- Alder, de 43 anos, foi acusado de homicídio culposo após atirar durante protesto de 14 de junho, mirando em Gamboa com AR-15 e acertando um espectador.
- Alder afirmou ter visto Gamboa, de 24 anos, com o rifle e temeu um massacre; três disparos feriram Gamboa e ceifaram a vida de Ah Loo, que gravava o protesto.
- Ah Loo morreu enquanto gravava vídeo; o promotor Sim Gill disse que direito à força letal não autoriza uso imprudente.
- Gamboa já participou de diversos protests portando armas, incluindo em 2020; amigo relatou que carregava a arma para proteção de manifestantes.
- Se condenado, Alder pode pegar até quinze anos de prisão e multa de até dez mil.
O homem que abriu fogo durante o protesto do dia 14 de junho foi Matthew Scott Alder, de 43 anos. Ele é acusado de homicídio culposo após atirar três vezes, após dizer que viu Arturo Gamboa, de 24, com um rifle, e acreditou estar diante de uma ameaça de tiroteio em massa. Um dos tiros atingiu uma pessoa que gravava o protesto, Arthur ‘Afa’ Ah Loo, que morreu no local.

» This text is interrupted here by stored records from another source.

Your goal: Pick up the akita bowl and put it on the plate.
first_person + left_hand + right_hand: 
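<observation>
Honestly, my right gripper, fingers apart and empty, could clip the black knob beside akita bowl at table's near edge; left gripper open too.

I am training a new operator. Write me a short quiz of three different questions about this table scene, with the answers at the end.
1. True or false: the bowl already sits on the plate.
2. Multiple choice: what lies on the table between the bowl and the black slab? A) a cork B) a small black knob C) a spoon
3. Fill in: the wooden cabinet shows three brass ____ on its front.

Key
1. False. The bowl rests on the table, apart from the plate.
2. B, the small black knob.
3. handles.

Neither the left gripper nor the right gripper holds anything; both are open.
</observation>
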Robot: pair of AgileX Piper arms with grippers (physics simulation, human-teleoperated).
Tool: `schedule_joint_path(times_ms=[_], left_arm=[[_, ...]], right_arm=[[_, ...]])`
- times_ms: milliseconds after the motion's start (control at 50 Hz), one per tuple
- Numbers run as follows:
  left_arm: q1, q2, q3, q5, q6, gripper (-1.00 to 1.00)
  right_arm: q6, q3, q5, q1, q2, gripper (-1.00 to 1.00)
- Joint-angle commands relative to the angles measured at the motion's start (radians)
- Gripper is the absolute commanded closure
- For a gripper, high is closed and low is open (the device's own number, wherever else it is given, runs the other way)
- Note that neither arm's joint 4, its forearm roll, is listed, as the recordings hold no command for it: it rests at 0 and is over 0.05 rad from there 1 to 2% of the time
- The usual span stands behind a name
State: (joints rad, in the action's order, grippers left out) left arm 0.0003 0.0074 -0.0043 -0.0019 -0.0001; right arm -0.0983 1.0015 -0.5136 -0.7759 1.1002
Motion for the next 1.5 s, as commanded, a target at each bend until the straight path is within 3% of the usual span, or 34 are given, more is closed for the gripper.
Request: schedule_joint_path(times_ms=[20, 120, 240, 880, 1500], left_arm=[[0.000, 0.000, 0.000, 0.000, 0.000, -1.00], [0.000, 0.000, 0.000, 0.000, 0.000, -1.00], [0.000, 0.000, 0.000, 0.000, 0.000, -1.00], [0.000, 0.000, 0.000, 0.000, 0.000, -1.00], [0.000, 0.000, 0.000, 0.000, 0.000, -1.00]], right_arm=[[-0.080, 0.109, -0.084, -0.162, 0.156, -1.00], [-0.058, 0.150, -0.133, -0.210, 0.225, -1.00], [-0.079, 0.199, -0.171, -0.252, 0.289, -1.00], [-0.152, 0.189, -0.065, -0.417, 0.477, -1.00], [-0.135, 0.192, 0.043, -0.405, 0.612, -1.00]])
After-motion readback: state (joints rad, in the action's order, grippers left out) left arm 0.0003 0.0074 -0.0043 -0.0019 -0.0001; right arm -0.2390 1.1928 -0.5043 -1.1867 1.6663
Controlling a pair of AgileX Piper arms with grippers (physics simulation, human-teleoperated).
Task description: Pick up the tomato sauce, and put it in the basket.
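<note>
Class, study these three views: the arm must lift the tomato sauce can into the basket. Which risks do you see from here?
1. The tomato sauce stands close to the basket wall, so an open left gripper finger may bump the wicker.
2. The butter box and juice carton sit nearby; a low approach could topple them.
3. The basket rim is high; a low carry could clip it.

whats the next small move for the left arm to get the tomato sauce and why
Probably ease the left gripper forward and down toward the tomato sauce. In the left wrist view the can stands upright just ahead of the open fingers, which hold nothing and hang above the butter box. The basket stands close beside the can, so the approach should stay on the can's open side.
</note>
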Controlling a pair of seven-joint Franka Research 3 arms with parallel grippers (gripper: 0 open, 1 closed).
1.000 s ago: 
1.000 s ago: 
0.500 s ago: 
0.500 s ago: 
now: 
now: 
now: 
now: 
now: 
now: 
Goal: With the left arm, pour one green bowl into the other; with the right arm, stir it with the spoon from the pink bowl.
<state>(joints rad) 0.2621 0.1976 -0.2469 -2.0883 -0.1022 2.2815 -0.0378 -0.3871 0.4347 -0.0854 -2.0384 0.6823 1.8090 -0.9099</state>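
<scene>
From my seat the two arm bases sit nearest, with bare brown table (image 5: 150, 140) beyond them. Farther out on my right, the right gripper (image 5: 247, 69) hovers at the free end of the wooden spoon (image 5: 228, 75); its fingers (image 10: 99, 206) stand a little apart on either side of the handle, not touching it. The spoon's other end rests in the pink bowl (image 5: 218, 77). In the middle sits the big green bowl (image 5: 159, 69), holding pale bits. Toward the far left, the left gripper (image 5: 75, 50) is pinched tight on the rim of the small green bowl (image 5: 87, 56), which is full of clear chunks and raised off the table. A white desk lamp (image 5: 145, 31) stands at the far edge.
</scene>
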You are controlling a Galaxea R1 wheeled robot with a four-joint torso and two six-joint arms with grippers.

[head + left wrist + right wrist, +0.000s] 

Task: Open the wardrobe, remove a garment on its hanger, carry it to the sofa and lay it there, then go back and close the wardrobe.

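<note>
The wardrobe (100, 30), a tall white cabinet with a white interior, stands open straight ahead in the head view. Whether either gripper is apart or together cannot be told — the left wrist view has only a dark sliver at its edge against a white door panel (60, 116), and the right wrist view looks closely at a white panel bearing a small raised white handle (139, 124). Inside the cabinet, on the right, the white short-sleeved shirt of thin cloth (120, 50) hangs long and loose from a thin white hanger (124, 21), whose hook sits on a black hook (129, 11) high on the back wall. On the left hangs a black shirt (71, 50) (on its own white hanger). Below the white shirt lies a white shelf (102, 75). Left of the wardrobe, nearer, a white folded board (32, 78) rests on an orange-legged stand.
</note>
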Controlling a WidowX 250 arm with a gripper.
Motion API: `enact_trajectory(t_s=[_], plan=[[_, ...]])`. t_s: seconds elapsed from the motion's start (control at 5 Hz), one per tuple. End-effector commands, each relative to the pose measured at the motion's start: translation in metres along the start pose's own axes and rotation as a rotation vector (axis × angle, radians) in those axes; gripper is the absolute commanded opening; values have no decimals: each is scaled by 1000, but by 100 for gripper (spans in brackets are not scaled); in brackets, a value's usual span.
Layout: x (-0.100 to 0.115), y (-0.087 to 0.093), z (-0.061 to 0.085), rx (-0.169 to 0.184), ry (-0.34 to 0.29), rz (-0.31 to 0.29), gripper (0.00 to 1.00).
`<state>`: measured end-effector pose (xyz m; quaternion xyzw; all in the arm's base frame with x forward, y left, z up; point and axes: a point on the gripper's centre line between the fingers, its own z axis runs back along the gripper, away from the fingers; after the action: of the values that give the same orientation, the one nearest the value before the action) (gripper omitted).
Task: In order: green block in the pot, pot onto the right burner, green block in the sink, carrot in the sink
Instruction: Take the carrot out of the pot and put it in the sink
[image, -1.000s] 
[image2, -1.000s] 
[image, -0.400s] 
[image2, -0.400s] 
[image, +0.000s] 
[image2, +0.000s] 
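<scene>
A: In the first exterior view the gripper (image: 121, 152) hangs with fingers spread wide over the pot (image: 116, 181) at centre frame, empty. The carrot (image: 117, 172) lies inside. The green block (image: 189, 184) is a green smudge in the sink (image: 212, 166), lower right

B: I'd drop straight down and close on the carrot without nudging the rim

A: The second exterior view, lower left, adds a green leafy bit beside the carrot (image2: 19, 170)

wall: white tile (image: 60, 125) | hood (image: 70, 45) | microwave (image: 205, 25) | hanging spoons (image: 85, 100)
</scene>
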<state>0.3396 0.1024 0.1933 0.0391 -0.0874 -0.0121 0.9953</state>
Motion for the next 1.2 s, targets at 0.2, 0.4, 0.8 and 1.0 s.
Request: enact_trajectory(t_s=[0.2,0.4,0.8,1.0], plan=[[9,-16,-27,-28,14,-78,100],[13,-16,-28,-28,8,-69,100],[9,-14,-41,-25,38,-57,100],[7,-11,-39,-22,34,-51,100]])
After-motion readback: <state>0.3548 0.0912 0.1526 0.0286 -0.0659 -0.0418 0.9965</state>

Alder informou às autoridades que confundiu Gamboa com um atacante. O ataque deixou também o ferido Gamboa, que sobrevive aos ferimentos. Gamboa já havia participado de diversas manifestações com um rifle de estilo AR-15, inclusive em protestos de 2020 contra violência policial, segundo apuração do Salt Lake Tribune.
O promotor do condado de Salt Lake, Sim Gill, afirmou que há diferença entre o direito de usar força letal e o uso decorrente de conduta imprudente. A nota pública do Ministério Público detalha o processo que resultou na acusação de Alder.
Laura Ah Loo, viúva de Arthur Ah Loo, participou de uma coletiva de imprensa e descreveu o objetivo de responsabilizar Alder como um marco para ambientes públicos mais seguros em eventos de reunião.
Se condenado, Alder pode cumprir até 15 anos de prisão e pagar multa de até 10 mil dólares. A defesa de Alder ainda não divulgou detalhes sobre a linha de defesa ou eventuais estratégias judiciais.
Contexto jurídico
A acusação envolve a operação de autodefesa e a avaliação de conduta imprudente em situação de alto risco em meio a protestos públicos. A próxima etapa do caso contempla diligências do Ministério Público e audiências程序.